**Required work:**
Would you retype the records below exactly as they appear?

**Material to process:**
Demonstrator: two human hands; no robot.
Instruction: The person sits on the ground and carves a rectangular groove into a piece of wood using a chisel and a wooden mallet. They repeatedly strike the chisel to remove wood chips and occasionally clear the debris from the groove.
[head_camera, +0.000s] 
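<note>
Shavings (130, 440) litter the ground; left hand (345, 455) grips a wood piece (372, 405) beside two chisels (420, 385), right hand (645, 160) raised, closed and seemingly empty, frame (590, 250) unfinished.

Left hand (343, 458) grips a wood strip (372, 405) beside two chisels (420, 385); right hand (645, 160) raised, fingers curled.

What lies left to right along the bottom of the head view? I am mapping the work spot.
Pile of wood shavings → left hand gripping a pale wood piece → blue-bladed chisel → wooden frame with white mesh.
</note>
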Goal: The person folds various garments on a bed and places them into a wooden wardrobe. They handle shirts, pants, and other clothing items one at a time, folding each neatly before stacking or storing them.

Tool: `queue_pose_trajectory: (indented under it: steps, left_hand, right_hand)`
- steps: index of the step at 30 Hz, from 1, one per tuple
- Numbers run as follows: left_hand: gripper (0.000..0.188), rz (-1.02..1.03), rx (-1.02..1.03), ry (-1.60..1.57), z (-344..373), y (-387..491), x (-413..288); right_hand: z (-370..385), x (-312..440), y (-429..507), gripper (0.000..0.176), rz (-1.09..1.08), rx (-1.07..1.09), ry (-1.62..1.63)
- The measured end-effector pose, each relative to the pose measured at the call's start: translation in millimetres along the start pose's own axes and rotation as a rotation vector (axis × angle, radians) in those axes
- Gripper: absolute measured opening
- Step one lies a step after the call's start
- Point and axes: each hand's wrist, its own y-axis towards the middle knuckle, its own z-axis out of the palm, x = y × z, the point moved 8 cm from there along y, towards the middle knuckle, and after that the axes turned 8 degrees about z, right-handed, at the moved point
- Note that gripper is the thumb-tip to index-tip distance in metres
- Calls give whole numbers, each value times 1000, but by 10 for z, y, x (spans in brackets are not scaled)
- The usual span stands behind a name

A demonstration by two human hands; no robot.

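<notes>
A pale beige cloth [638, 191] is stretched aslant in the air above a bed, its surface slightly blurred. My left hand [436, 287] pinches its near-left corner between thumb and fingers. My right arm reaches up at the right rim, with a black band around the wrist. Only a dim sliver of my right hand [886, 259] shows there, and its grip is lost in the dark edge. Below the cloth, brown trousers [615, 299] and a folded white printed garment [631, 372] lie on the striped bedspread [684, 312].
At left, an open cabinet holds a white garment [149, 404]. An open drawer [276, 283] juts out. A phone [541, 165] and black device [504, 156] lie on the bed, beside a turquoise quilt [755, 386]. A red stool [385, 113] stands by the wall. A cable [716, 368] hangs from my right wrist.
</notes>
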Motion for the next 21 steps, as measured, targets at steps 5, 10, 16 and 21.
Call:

**Result of this exercise:**
Demonstrator: two human hands; no robot.
Instruction: The person sits on the ground and carves a rectangular groove into a piece of wood using a chisel and a wooden mallet. They repeatedly strike the chisel to remove wood chips and occasionally clear the debris from the groove.
[head_camera, +0.000s] 
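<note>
Shavings (130, 440) litter the ground; left hand (345, 455) grips a wood piece (372, 405) beside two chisels (420, 385), right hand (645, 160) raised, closed and seemingly empty, frame (590, 250) unfinished.

Left hand (343, 458) grips a wood strip (372, 405) beside two chisels (420, 385); right hand (645, 160) raised, fingers curled.

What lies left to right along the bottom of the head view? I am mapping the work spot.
Pile of wood shavings → left hand gripping a pale wood piece → blue-bladed chisel → wooden frame with white mesh.
</note>
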Goal: The person folds various garments on a bed and places them into a wooden wardrobe. They handle shirts, pants, and other clothing items one at a time, folding each neatly before stacking or storing them.

Tool: `queue_pose_trajectory: (indented under it: steps, left_hand, right_hand)`
- steps: index of the step at 30 Hz, from 1, one per tuple
- Numbers run as follows: left_hand: gripper (0.000..0.188), rz (-1.02..1.03), rx (-1.02..1.03), ry (-1.60..1.57), z (-344..373), y (-387..491), x (-413..288); right_hand: z (-370..385), x (-312..440), y (-429..507), gripper (0.000..0.176), rz (-1.09..1.08), rx (-1.07..1.09), ry (-1.62..1.63)
- The measured end-effector pose, each relative to the pose measured at the call's start: translation in millimetres along the start pose's own axes and rotation as a rotation vector (axis × angle, radians) in those axes
- Gripper: absolute measured opening
- Step one lies a step after the call's start
- Point and axes: each hand's wrist, its own y-axis towards the middle knuckle, its own z-axis out of the palm, x = y × z, the point moved 8 cm from there along y, towards the middle knuckle, and after that the axes turned 8 degrees about z, right-handed, at the moved point
- Note that gripper is the thumb-tip to index-tip distance in metres
- Calls give whole numbers, each value times 1000, but by 10 for z, y, x (spans in brackets are not scaled)
- The usual span stands behind a name

A demonstration by two human hands; no robot.

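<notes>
A pale beige cloth [638, 191] is stretched aslant in the air above a bed, its surface slightly blurred. My left hand [436, 287] pinches its near-left corner between thumb and fingers. My right arm reaches up at the right rim, with a black band around the wrist. Only a dim sliver of my right hand [886, 259] shows there, and its grip is lost in the dark edge. Below the cloth, brown trousers [615, 299] and a folded white printed garment [631, 372] lie on the striped bedspread [684, 312].
At left, an open cabinet holds a white garment [149, 404]. An open drawer [276, 283] juts out. A phone [541, 165] and black device [504, 156] lie on the bed, beside a turquoise quilt [755, 386]. A red stool [385, 113] stands by the wall. A cable [716, 368] hangs from my right wrist.
</notes>
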Motion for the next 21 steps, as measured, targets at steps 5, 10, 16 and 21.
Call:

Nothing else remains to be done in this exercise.